Gegenpressing Wenn alle nur noch Versager sind

Der Hamburger SV wird mal wieder nach Kräften verspottet, weil er im Abstiegskampf steckt. In Mainz dagegen rückt man in Krisenzeiten enger zusammen.

Bundesliga 16/17: Das Restprogramm der Abstiegskandidaten
4 Bilder

Das Restprogramm der Abstiegskandidaten

4 Bilder
Foto: ap, mm

Spätestens im Mai hängen bei vielen Fußballvereinen die Nerven total blank. Wenn selbstgesteckte Ziele nicht erreicht werden, dann greifen in der Branche gnadenlose Mechanismen. Naturgemäß stehen vor allem die Profis im Blickpunkt. Sie, so postuliert es der Stammtisch, haben es schließlich verbockt. Der Weg ist dann nicht mehr weit, um sich hemmungslos an ihnen abzuarbeiten.

Besonders der Hamburger SV dient als gern genommene Zielscheibe verbaler Entgleisungen jeglicher Art. Es gehört noch zum harmloseren Vokabular, dass die Akteure des Bundesliga-Dinos als Versager abgekanzelt werden. Das Boulevard trommelt natürlich eifrig mit und nennt die mal wieder abstiegsbedrohten Hanseaten nur noch HSV-Flaschen. Sicher darf und muss man Spieler für schwache Leistungen kritisieren dürfen. Aber alles hat seine Grenzen - und auch die Würde von Fußballspielern ist unantastbar. Was für eine Überraschung.

Es gibt zum Glück auch andere Beispiele in diesen Tagen. Die Anhängerschaft von Mainz 05 ist ebenfalls mit großen Träumen in die Saison gestartet. Immerhin waren sie ein Europa-League-Teilnehmer. Doch dann folgte wie so oft bei Teams dieser Gewichtsklasse der rasante Absturz. Da irgendeiner immer schuld sein muss, wird in der Regel zuerst der "Kopf" des Trainers gefordert. Und gewiss gab es auch Unmutsbekundungen gegenüber dem Schweizer Martin Schmidt. Doch die Fans haben in Mainz ganz augenscheinlich ein feines Gespür dafür entwickelt, was man mit der Mannschaft realistisch erreichen kann. Der wertvollste Spieler ist im Winter für viel Geld zum VfL Wolfsburg gewechselt. Ohne Yunus Malli fehlt die Balance im kreativen Bereich. So läuft das manchmal in dem Geschäft. Adäquater Ersatz war für die Mainzer nicht so schnell zu finden.

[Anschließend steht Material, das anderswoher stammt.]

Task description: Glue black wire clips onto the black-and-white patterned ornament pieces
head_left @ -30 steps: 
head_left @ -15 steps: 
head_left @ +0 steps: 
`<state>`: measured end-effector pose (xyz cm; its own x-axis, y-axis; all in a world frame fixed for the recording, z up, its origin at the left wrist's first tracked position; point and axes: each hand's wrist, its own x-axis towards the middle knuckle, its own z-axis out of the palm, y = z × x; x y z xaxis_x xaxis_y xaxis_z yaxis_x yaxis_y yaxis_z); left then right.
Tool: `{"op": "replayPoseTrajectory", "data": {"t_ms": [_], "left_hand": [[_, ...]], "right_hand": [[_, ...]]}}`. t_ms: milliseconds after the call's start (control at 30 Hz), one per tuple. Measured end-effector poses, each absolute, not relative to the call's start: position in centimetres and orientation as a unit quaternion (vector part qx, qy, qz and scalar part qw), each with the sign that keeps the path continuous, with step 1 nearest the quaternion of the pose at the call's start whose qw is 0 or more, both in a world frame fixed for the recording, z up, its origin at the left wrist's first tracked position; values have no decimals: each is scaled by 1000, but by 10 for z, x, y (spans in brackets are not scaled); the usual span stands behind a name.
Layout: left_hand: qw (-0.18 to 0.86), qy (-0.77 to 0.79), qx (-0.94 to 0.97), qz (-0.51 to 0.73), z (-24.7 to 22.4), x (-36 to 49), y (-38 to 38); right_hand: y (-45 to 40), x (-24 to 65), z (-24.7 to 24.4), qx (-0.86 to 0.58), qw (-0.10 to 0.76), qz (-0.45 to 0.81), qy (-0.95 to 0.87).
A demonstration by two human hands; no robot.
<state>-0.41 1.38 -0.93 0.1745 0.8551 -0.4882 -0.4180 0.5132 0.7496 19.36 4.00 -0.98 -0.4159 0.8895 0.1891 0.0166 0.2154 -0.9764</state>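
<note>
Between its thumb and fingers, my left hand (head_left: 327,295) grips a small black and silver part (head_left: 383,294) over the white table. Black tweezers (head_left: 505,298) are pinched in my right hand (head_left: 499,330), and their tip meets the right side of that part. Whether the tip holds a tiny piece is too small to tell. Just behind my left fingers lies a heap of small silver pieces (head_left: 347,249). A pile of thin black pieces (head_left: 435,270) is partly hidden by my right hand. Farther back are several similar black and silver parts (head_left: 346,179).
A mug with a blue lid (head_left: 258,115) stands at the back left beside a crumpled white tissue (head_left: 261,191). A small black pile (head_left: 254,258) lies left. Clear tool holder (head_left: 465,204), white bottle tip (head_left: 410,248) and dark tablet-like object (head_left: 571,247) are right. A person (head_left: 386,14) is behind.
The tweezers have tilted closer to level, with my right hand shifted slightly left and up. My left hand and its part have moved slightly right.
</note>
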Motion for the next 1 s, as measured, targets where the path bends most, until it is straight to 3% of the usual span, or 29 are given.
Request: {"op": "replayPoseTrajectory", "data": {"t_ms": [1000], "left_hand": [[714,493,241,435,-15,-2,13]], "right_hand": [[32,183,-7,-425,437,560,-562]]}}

Die Fans jedenfalls haben auf Pfeifkonzerte gegen das eigene Team verzichtet. Keine Sitzblockade vor dem Stadiontor. Keine Einschüchterungsversuche. Keine Drohungen gegen die eigenen Spieler. Sie haben sich auch in der schweren Zeit für Unterstützung entschieden. Natürlich sind die Mainzer Ultras keine Heiligen. Ein paar Wochen zuvor gab es noch eine offene Konfrontation zwischen dem Vereinsvorstand und den organisierten Fans. Nach diversen Verfehlungen strichen die Mainzer Verantwortlichen ihnen einige Privilegien, darunter eine bevorzugte Behandlung bei der Ticketvergabe. Stattdessen kam es hernach zum Schulterschluss zwischen Anhängern und Team. Das gibt es nicht so oft in der Szene und kann durchaus als positives Beispiel viele Nachahmer finden. Auch wenn man nicht so recht daran glauben mag.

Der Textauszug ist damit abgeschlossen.